[llvm-dev] Why did Intel change his static branch prediction mechanism during these years?

2016 quekong via llvm-dev llvm-dev at lists.llvm.org
Wed Aug 15 21:45:41 PDT 2018


Hi, Fabian Giesen. Sorry for reply so late.

>>>As for static vs. dynamic prediction, to be making explicit static predictions, you actually need to know whether you have seen a given branch before, and many branch predictors don't! That is, they simply have no way to tell reliably whether a given branch history (or branch target) entry is actually for the branch it's trying to predict. The various branch prediction structures are mostly just bags of bits indexed by a hash code.

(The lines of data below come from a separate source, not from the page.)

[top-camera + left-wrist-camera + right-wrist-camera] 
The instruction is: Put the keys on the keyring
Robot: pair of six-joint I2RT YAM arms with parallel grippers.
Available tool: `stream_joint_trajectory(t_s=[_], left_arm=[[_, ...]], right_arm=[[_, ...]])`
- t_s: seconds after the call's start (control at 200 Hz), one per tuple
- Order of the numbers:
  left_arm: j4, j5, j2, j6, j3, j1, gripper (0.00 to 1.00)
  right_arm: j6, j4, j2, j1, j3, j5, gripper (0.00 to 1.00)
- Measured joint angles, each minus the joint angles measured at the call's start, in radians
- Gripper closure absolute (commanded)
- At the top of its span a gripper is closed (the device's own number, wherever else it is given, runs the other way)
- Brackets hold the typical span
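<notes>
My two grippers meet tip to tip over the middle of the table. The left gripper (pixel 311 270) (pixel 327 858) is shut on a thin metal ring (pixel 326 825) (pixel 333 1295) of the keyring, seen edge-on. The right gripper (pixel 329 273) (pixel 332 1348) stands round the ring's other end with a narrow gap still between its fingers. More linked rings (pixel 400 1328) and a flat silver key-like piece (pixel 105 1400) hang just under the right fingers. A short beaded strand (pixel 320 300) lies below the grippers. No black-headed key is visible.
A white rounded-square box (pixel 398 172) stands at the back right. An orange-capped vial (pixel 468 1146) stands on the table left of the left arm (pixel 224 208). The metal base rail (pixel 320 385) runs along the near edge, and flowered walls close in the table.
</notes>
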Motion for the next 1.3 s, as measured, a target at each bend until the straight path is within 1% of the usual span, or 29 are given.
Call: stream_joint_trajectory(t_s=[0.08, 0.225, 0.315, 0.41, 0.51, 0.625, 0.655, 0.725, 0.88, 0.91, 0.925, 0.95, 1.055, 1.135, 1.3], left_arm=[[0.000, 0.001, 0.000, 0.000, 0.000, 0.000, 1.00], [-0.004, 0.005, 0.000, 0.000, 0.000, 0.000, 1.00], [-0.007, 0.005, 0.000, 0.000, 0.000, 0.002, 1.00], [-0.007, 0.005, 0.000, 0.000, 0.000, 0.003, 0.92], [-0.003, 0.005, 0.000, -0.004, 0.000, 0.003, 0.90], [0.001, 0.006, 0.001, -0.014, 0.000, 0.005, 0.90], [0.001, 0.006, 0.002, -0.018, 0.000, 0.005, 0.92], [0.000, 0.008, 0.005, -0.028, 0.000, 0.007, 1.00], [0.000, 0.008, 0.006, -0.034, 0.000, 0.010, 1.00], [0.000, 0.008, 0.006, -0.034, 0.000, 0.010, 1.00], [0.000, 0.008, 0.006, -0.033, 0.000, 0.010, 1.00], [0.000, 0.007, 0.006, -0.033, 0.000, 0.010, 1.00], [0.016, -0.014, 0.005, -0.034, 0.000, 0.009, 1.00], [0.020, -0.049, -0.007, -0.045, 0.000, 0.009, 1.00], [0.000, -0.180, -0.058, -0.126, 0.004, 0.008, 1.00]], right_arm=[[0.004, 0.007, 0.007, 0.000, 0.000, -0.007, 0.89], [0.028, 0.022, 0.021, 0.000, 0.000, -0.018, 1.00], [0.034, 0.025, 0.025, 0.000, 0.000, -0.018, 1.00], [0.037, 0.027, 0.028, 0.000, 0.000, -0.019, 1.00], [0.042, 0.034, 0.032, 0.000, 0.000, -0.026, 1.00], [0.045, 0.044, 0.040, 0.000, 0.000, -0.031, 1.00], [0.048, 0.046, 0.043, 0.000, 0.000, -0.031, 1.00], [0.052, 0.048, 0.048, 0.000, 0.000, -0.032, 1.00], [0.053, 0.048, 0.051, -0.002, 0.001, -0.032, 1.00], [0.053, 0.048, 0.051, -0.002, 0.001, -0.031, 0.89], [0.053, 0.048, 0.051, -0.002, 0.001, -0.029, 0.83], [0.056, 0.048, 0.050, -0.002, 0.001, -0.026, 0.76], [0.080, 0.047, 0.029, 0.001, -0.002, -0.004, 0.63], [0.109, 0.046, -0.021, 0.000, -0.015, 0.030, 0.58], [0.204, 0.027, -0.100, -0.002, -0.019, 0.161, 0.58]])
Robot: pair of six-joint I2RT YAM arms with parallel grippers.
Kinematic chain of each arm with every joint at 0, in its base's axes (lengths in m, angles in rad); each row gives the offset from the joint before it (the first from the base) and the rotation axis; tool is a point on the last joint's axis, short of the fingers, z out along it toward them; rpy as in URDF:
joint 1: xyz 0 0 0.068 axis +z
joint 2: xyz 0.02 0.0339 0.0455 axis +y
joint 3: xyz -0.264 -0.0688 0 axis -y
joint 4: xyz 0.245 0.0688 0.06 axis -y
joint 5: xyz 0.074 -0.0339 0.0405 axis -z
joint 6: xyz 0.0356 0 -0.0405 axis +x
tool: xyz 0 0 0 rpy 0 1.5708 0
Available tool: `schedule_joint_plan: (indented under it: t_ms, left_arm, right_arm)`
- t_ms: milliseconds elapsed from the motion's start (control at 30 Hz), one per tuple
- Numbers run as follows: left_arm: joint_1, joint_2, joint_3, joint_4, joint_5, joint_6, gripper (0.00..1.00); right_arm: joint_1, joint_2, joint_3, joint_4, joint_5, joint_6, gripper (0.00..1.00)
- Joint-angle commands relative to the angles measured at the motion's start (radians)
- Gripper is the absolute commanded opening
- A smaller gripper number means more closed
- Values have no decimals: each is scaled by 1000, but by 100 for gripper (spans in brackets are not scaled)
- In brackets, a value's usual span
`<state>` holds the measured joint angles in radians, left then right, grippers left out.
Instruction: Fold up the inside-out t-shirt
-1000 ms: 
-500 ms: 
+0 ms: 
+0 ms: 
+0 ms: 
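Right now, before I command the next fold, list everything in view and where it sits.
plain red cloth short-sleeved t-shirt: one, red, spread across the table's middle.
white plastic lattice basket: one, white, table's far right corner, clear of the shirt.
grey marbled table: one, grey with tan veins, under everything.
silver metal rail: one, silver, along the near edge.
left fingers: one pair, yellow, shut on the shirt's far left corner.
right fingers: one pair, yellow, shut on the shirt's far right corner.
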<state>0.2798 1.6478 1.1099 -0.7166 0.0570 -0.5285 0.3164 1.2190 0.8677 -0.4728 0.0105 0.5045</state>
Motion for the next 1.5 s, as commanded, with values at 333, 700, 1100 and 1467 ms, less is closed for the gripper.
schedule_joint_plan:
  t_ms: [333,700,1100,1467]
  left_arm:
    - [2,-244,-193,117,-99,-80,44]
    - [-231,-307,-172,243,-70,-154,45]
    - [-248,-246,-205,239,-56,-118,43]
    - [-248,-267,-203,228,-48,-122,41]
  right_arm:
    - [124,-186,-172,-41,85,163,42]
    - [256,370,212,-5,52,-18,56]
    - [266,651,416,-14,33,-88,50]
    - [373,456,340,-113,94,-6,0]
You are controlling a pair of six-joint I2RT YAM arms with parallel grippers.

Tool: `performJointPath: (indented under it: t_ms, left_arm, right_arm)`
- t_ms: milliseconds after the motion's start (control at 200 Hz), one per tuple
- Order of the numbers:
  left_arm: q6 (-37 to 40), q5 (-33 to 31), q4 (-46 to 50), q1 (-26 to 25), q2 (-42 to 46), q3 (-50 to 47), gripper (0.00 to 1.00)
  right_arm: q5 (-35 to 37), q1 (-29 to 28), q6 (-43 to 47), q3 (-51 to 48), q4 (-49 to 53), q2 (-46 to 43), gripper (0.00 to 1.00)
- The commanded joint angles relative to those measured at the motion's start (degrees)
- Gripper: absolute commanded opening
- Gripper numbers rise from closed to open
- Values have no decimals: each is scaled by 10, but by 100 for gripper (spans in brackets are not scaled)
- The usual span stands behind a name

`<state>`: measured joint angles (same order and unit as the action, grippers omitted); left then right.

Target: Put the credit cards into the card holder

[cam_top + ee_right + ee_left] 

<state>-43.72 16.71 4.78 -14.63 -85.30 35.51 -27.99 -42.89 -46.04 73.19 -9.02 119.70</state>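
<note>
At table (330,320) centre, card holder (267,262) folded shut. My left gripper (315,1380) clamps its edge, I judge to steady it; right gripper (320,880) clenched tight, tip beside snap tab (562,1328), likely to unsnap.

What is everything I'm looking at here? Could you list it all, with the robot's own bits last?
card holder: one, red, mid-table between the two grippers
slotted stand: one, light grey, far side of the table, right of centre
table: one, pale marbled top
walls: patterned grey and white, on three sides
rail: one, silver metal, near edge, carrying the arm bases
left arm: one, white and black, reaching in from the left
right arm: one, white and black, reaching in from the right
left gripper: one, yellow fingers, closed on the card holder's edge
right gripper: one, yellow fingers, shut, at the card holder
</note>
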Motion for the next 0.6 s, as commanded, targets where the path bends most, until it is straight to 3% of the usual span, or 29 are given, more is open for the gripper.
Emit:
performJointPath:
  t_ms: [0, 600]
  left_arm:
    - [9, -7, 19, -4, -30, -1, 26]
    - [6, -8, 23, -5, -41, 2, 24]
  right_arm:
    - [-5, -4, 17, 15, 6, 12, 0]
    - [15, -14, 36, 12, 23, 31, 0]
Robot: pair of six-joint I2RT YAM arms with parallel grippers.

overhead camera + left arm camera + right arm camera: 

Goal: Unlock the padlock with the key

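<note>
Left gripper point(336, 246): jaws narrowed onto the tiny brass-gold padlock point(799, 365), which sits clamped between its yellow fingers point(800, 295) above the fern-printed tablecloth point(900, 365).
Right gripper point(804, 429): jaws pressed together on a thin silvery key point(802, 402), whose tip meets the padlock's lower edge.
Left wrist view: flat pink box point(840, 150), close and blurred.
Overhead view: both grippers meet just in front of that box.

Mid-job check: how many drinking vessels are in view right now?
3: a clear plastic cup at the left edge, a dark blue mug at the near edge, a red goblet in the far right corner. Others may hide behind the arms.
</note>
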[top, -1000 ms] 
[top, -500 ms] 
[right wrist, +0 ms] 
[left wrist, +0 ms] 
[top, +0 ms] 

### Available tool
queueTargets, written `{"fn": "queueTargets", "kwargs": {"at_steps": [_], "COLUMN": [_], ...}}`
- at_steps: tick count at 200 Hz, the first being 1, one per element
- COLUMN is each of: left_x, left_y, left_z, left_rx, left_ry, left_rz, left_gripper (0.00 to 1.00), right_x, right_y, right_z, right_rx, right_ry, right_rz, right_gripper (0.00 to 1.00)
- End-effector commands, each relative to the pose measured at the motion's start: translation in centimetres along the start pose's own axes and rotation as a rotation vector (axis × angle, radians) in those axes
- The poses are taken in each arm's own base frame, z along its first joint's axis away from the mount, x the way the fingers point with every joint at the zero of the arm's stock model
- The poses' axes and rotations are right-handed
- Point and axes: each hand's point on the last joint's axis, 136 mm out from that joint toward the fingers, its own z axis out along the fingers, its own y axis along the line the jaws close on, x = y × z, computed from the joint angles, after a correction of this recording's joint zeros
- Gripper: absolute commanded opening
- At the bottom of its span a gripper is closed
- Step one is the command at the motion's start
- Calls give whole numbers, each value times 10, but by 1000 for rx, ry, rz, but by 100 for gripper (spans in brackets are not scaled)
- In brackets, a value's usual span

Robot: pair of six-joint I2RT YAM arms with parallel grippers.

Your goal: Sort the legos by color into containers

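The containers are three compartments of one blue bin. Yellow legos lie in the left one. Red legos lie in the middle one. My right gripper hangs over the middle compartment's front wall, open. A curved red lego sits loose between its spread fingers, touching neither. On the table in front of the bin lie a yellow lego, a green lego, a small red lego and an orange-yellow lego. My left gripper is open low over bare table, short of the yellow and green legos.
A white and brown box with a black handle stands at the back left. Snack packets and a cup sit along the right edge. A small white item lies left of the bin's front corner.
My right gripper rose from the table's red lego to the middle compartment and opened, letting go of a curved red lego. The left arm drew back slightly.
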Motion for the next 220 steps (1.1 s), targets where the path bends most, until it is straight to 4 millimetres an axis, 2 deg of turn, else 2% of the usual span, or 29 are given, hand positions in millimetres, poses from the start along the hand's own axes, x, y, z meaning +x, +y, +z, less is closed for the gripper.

As you said, the branch predictor has no way to tell if met the branch
before, because BHB is indexed by hash value. But for branch target
predictor, BTB on early Intel CPUs is organized like common cache,
with set/way/tag identified by the full address of a branch.

So, I guess, is there a chance that the dynamic prediction phase quits
on BTB missing? Namely, if the branch target predictor(rather than
branch predictor) failed to find out a target, then it made the
conclusion that never see that branch before, no enough evidence for
dynamic prediction and pass control to static predictor. Otherwise,
how to explain early Intel CPUs(Pentium I, II, III) before Pentium4
support static prediction without trace cache ²?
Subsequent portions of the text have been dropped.